Britain today too is a country where the dominant discourse, by its very nature, precludes conservatism as a legitimate option. As a trivial example, when a book in support of Ammnesty International was puffed by the much lamented Sue MacGregor on
Today, what would the response to any complaint as to bias have been? Only incomprehension. It is not possible for a liberal to understand the basis on which it could be made, for at the core of liberalism since Mill is the sin-free individual. That is to say, the liberal knows there’s sin, or whatever it’s called, a-plenty out there, but he, or of course, she, cannot conceive of their own sin. Their motivation is their own absolution.
So when, for example, ‘tolerance’ is the demand, the consequence is conformity with the new regnant morality. A strain of conservative prefers to believe that no morality exists amongst the governing ‘liberal elite’, that all is rotted by relativism. However quite the reverse is true: morality and standards are at the heart of new elite. ‘Free speech’ means freedom only to say tolerant things, and on and on it goes. These very definite standards are enforced, even to the point of statute law regulating speech and thought. Into this walks Michael Portillo. His ‘journey’ means now he’s praised as wildly as previously he was abused. Whereas before he was an odd-looking, squeaky voiced, guache fanatic, now he’s gorgeous, charismatic and good on TV. In truth, he’s much the same performer he always was (ie, lousy: still to this day he is incapable of public speaking without his voice breaking on every fifth or sixth word), but it serves the purpose of, and is indeed the only thing explicable to, the media to say ‘Michael’s been on a journey. The journey his party needs to go on’. From vote-scaring extremism, to electoral nirvana, in three easy television documentaries.
It goes without saying that the inflexible dogma that underlies ‘compulsory tolerance’ is yet another attack on, and an attempt to formulate a substitution for, Christianity. Cowling put it better when, of precisely the liberalism that now explicitly animates so many in the Conservative party, he observed, ‘Mill’s object was not to free men, but to convert them, and convert them to a peculiarly exclusive, peculiarly insinuating moral doctrine’. Or again
to argue with Mill, in Mill’s terms, is to concede defeat. Rational does not have to mean conclusions reached by critical self-examination. Prejudice may reasonably be used to mean commitments about which argument has been declined, but to decline argument is not in itself irrational. Bigotry and prejudice are not necessarily the best descriptions of opinions which Comtean determinism has stigmatized as historically outdated.
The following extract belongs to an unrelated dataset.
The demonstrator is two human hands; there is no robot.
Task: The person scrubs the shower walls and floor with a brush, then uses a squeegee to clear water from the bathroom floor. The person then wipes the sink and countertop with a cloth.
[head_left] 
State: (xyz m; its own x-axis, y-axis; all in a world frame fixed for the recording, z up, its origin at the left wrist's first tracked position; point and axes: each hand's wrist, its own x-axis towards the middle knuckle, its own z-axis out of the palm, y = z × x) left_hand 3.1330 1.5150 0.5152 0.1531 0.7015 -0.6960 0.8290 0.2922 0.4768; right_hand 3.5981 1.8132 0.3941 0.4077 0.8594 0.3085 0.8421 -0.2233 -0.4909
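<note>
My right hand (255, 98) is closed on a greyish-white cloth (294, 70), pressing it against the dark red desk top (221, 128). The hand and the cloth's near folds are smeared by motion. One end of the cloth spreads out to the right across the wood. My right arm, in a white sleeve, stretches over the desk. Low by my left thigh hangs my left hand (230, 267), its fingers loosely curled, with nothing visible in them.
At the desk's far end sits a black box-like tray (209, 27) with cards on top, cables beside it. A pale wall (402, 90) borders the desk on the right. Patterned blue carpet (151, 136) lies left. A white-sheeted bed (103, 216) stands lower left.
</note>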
Portillo’s apostasy from Peterhouse is not why Maurice Cowling proves so usefully destructive of the premises on which these particular leadership campaigns rest. One could almost imagine that these bids, run the way they have been, justified on the grounds they are, are secretly an ironic demonstration that Tories don’t control the language in which they have to fight, and until they do, they won’t win – or leastways, they will never win anything meaningfully Tory.